(Beginning of RECORDS FOR THE EXERCISE)

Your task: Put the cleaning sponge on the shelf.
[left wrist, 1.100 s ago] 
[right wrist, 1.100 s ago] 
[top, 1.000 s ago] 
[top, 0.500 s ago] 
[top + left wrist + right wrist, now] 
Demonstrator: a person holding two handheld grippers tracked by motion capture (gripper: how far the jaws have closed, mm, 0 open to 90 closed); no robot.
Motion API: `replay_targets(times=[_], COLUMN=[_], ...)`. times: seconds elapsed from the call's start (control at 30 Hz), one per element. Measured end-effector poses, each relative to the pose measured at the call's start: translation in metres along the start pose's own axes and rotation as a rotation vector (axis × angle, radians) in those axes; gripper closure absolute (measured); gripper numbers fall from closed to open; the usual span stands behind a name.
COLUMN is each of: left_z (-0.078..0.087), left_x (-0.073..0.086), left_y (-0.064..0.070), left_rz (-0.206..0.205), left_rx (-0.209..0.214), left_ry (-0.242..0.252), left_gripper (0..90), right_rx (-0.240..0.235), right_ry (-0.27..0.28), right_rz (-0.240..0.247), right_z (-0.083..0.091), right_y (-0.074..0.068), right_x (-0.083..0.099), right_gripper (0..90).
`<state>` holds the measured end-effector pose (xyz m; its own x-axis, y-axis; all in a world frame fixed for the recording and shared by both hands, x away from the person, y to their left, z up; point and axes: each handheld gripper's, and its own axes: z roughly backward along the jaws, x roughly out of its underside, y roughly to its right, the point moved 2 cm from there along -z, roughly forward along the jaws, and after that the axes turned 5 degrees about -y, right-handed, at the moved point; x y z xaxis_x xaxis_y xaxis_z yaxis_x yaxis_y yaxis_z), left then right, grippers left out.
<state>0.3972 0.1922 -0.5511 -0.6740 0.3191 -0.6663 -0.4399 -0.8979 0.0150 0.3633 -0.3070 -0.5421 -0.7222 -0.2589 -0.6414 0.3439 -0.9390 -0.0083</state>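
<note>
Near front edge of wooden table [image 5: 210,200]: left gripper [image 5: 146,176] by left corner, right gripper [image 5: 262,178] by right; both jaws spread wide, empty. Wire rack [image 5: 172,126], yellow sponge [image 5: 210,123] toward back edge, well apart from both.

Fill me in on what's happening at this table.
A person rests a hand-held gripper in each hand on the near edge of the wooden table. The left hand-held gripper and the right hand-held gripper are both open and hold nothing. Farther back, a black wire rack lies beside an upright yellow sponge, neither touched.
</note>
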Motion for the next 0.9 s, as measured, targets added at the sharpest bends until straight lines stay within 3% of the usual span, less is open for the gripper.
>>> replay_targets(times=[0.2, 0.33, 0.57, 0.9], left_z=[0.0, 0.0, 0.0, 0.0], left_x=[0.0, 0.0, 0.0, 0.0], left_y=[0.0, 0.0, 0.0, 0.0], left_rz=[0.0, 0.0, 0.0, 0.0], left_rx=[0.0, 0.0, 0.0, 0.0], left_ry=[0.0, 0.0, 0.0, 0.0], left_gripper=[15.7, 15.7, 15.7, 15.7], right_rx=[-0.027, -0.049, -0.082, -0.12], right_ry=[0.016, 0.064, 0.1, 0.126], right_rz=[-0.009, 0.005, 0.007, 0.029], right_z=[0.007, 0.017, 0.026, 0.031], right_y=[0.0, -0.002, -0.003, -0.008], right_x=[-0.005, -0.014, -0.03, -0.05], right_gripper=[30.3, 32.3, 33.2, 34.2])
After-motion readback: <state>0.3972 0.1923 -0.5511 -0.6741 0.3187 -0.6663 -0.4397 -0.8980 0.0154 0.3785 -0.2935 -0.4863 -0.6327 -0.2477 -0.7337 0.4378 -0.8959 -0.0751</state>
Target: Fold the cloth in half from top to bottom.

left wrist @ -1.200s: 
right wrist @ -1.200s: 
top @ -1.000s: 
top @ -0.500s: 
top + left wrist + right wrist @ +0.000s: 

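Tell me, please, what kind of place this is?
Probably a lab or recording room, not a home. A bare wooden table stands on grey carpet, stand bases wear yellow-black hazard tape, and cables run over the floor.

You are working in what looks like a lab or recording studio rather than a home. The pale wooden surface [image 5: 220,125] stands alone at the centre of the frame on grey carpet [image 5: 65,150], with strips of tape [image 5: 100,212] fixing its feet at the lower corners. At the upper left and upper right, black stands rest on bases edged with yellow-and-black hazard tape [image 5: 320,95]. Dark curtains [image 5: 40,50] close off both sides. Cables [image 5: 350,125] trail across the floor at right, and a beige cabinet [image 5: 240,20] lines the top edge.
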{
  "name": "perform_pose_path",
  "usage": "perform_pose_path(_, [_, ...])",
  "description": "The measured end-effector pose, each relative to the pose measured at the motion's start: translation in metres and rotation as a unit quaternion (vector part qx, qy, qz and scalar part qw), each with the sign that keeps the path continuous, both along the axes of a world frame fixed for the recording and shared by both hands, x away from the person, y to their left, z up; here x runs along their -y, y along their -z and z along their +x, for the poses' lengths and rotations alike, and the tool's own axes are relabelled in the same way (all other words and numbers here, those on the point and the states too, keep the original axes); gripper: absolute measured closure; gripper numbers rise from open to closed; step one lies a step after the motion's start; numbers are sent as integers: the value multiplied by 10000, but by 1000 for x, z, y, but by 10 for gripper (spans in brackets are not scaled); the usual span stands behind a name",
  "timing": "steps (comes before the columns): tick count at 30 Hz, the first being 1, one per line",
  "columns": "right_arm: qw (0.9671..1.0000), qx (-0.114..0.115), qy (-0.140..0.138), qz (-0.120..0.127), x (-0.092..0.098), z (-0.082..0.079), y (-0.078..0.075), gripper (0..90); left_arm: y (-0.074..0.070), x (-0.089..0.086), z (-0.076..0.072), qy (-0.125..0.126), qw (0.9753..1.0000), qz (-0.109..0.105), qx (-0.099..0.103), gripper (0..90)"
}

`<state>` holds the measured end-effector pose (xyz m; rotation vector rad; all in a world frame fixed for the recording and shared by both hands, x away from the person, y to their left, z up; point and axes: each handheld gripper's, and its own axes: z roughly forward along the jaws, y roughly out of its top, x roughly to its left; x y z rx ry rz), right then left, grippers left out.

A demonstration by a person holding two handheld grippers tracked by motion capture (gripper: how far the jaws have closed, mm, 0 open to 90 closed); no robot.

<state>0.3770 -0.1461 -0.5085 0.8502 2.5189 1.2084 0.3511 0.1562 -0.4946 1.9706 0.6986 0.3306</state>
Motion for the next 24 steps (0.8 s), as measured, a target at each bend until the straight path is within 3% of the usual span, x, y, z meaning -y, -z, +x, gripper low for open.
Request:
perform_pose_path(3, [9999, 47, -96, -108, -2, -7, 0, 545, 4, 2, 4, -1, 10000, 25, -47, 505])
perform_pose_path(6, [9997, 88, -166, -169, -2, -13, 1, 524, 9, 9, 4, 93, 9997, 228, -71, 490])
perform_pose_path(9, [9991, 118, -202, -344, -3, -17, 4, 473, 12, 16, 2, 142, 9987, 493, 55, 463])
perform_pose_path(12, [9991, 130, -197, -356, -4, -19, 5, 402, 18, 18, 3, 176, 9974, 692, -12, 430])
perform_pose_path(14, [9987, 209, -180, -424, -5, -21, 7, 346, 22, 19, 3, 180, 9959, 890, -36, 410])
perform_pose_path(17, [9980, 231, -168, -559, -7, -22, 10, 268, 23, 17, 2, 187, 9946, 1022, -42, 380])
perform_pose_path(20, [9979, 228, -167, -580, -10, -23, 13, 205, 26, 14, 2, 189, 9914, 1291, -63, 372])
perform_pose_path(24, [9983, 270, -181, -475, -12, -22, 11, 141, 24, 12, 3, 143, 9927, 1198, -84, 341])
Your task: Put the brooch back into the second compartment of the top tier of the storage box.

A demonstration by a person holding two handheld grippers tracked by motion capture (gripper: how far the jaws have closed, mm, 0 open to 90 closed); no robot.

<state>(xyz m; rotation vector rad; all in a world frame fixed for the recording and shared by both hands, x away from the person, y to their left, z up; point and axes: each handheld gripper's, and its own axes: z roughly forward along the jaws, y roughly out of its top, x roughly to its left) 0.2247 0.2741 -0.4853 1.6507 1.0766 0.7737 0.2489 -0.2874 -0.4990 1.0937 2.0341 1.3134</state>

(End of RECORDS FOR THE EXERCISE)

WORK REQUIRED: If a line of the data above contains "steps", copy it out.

SOLUTION TO THIS PROBLEM:
  "timing": "steps (comes before the columns): tick count at 30 Hz, the first being 1, one per line",
Motion for the next 24 steps (0.8 s), as measured, a target at each bend until the straight path is within 3% of the usual span, x, y, z meaning -y, -z, +x, gripper low for open.

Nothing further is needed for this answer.